Who am I?

A recent conversation with my daughter went something like this:

ME: I quite like Rihanna’s music.
DAUGHTER: WHY??????
ME: Er … because it’s good?
DAUGHTER: OH MY GOD I HATE YOU!!
ME: Oh what have I done now??
DAUGHTER: YOU CAN’T LIKE IT. IT’S NOT FOR OLD PEOPLE. WHY DO YOU WANT TO BE COOL!!!!!!

OK so two things here. One: there’s some sort of age cut off point for musical tastes that I didn’t know about so I’m guessing I shouldn’t be listening to anything beyond Spandau Ballet or Wham. Two: I am mum. Not Carrie. Mum doesn’t listen to hip trendy garage or R&B, or drink, or have sex (well that’s another post). Nor does she swear like a navvie or dance uncontrollably through mind-enhancing drugs. In her eyes, I’m placed on this mortal coil to cook her food, wash her clothes, pick her up from here, there and everywhere, dish out the cash, clear up the mess and dry the tears. Beyond those tasks, I don’t exist. Mention old boyfriends and ‘that’s disgusting’. Recount old antics I engaged in and that’s just ‘WRONG’. It seems I was born and married on the same day she was.

It’s a shame in some ways. Carrie is quite good fun. Done some pretty crazy things over the years. Some funny, some worthy of a few columns in the Sun. So I guess she won’t want to know about the time I got arrested in Spain for indecent behaviour, or the time I was physically removed from some fancy pants launch party by a burly bouncer for abusing the Radio 1 DJ. She’ll miss the story of me being sick in the collection plate at Midnight Mass because I’d had too many sweet martinis and thrown out of the girl guides for ‘being the exact opposite of everything they stand for’. And best she doesn’t know about the time I was found in the PE teacher’s wardrobe during a school ski trip.

Plus there was the incident on the West Ham team bus, the girls 5-a-side football match fight and that time I accidentally knocked that nice policeman’s helmet off. I really did think he’d find it funny. And they’re the ones I can remember.
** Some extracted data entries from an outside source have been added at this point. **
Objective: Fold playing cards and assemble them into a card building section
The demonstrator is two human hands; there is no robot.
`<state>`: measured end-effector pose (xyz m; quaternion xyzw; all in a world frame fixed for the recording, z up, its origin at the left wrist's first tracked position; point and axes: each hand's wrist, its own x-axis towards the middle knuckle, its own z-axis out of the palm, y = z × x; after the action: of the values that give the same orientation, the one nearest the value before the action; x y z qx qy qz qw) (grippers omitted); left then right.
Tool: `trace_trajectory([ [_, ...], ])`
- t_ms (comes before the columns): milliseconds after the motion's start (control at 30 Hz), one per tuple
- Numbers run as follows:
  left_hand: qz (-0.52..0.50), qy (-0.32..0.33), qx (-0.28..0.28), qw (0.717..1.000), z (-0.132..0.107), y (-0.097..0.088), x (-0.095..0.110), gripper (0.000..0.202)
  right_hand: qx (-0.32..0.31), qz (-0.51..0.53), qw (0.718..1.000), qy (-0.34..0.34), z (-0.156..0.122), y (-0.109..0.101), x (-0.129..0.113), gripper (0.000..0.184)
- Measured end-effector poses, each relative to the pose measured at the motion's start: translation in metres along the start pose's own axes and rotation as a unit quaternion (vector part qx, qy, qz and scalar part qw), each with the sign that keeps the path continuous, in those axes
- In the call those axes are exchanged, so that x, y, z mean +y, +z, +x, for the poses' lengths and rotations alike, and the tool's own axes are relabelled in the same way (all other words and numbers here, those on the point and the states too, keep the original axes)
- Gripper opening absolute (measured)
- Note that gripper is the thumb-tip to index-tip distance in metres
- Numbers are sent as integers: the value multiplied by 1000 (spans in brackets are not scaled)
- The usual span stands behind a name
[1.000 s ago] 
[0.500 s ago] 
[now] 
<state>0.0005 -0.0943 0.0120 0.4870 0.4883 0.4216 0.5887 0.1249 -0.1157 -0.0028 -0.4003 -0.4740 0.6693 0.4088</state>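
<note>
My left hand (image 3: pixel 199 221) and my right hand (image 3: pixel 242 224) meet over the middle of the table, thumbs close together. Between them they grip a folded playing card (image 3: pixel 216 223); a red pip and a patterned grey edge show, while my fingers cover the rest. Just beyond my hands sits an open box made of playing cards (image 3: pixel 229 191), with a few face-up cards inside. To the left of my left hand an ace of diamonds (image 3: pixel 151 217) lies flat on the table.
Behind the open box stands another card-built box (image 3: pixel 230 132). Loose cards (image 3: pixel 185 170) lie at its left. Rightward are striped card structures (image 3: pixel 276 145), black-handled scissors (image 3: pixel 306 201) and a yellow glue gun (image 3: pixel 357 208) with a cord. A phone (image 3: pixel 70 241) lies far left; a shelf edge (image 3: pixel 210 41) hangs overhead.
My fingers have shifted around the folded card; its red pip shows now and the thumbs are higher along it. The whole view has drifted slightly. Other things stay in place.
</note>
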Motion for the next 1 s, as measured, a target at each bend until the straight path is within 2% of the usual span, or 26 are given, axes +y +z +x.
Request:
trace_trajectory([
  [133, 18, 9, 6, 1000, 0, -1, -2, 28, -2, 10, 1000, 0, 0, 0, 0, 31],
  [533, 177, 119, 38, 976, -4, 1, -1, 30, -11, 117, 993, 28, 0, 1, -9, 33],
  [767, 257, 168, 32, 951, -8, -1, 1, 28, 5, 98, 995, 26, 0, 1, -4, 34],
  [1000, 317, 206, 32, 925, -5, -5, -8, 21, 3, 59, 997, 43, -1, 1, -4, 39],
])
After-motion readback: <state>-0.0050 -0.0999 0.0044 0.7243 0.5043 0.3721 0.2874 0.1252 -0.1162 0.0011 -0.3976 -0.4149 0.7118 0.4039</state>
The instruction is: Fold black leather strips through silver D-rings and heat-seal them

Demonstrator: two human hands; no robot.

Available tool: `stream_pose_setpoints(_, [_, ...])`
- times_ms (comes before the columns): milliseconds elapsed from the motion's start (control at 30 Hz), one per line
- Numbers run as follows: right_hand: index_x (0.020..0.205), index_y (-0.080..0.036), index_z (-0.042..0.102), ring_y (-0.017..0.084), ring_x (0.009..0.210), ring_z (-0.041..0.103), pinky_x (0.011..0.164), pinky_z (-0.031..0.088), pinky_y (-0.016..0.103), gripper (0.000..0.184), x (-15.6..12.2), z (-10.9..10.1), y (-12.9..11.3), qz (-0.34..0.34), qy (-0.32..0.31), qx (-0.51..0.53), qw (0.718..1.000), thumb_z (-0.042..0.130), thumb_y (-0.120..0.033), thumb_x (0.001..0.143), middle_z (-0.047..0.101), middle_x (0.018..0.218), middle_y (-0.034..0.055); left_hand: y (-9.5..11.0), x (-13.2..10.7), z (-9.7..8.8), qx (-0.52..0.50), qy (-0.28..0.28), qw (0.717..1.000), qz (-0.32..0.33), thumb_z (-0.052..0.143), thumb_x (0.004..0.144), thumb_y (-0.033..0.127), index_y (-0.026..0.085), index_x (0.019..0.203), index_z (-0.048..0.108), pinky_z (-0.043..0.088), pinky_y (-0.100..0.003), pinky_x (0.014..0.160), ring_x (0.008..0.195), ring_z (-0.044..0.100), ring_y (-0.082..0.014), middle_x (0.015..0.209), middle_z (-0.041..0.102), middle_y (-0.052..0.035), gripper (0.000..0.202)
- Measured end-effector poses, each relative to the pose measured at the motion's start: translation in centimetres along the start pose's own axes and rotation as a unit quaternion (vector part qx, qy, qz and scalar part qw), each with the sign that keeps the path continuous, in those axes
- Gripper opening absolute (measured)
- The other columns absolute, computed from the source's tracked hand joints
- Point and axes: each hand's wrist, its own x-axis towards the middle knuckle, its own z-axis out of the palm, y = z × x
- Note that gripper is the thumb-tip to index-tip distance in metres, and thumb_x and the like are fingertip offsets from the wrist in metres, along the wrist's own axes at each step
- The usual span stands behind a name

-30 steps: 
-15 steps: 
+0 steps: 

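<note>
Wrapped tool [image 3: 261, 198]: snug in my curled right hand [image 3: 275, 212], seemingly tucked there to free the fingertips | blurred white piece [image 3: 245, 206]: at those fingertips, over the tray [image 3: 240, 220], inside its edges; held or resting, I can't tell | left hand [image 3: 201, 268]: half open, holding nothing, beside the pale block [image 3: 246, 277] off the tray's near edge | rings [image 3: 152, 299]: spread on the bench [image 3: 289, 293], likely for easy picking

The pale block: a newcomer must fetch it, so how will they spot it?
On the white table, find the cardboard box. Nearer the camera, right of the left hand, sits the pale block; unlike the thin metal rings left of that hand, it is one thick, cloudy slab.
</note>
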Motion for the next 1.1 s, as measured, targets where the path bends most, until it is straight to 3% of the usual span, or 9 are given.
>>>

On reflection? Maybe it’s best she doesn’t know all this. I would hate for her to think that this is normal behaviour or an imperative rite of passage. Best she only knows how good my chicken casserole is and how generous I am with pocket money rather than see me as a sort of rubbish 80’s Jordan-esque role model.

I can only hope she doesn’t read Frank McAvennie’s biography!

New Year Random Gripes!

Happy New Year, faithful followers! Let’s hope everything I hoped would happen in 2010 will now happen in 2011. Although the likelihood of Johnny Depp getting the urge to move to a semi-detached in East London is fairly remote. However, I remain optimistic that I will stick my new year’s resolution. Which was not to make one! You see I can’t stick to them. No, not even abstaining from alcohol for 1 month. Plus life is too short. And knowing my luck, I’ll be hit by a truck – my departing thoughts being that if only I had a hangover, it would be so much less painful!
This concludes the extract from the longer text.